There are three types of DTT offered at Hill Croft:
- 1:1 sessions -12 weeks for 20-30 minutes at the same time and same place each week so a safe attachment can be formed
- Group sessions -small groups of 4-6 pupils/ small class groups over 6-8 weeks. Each week pupils produce a drawing based on a given emotion and share their drawing with the group. This is great for pupils who struggle to develop friendships with their peers or pupils who struggle with transitions e.g. moving class, moving house, leaving school, etc
- Sand play- Sand play is a great alternative for younger pupils or those who struggle with their fine motor skills or ability to hold a pencil, but older pupils and adults enjoy it to. Instead of using a page, pupils create a ‘picture’ in a sand tray using a range of mini figures, toys and objects. At the end of each week, a photo is taken and placed in their personal file.
Junior School Counselling
Zoe Lutton, our junior counsellor, works through the Family Works organisation. They are based in Northern Ireland and offer support, advice, guidance and training to individuals, families and communities. ‘We employ a range of methods including counselling, mediation, coaching and supervision. We work with children, young people and adults.’ (Family works) https://familyworksni.com/about-us
Zoe has been linking with our school over the past few years which means she has been getting to know our young people and families so can support them when they are struggling.

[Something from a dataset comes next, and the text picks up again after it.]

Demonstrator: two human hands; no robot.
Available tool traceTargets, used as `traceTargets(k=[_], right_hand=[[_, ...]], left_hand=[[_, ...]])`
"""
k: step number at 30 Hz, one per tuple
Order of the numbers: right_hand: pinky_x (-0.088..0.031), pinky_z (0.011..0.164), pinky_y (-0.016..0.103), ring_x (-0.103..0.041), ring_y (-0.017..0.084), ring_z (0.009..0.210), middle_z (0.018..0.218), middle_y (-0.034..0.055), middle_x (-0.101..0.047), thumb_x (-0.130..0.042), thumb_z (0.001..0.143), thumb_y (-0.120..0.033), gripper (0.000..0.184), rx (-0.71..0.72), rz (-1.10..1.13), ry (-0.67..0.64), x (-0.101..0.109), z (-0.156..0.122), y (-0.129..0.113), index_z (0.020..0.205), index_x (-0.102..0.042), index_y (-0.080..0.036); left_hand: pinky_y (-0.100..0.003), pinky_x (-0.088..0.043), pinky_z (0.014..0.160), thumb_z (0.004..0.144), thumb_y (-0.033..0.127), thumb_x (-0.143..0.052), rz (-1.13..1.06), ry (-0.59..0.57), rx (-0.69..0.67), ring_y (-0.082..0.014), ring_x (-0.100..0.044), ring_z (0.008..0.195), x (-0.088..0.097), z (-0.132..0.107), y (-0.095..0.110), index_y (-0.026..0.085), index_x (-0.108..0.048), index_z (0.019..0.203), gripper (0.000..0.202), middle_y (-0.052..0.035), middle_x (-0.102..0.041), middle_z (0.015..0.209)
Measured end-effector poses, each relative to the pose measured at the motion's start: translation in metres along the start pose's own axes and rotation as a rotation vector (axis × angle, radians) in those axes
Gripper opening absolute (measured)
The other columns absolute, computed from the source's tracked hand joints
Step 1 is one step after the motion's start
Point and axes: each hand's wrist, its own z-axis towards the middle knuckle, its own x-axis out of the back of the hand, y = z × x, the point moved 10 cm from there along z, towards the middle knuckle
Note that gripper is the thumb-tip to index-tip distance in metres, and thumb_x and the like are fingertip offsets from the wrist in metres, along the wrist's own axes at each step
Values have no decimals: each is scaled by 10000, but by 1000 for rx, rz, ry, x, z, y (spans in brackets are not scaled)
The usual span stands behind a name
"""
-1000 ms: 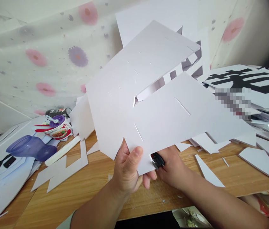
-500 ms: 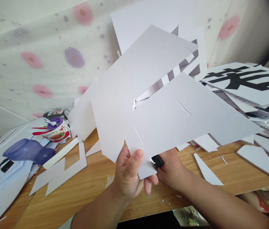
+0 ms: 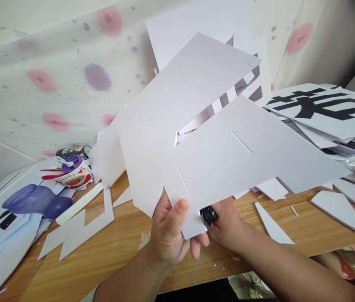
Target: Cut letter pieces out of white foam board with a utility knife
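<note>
I hold up a large white cut cardboard piece (image 3: 202, 138) with short slits, folded so that inner strips show at its top right. My left hand (image 3: 169, 233) pinches its lower edge, thumb on the front and fingers behind. My right hand (image 3: 224, 226) is closed under the same edge, just to the right, around a small black object (image 3: 208, 214) that I cannot name. Both hands hover over the wooden table (image 3: 117, 247).
White offcuts (image 3: 77, 228) lie on the table at left, and more offcuts (image 3: 338, 207) at right. A purple plastic object (image 3: 37, 201) and a printed cup (image 3: 73, 176) sit at left. Stacked boards with black lettering (image 3: 325, 109) fill the right. A flowered curtain (image 3: 54, 75) hangs behind.
The cardboard piece and both hands have barely shifted; the view has drifted slightly. My grips are the same.
</note>
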Motion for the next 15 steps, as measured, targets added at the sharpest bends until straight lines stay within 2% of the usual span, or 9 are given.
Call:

If you feel your child or family requires some support from Zoe please contact your child’s class teacher and they will be able to put you in touch with Zoe. We endeavour to assist the children as soon as possible.
Senior School Counselling
In our school we are very lucky to have Carlene McClelland who is a Children’s and Young Person’s Counsellor.
Carlene works for an organisation called Barnardo’s which is the biggest children’s service organisation in the province. She works as an ICSS school’s counsellor and looks after 5 schools through the week, Carlene is in our school every Thursday from 9.30am.
If you feel you have unwanted thoughts or feelings and would like to talk to someone in a safe and confidential space, pop in and see Carlene or ask the teacher if you can come and talk to Carlene. She is here to help, support and guide you, if you have any questions please get in contact. She looks forward to seeing you.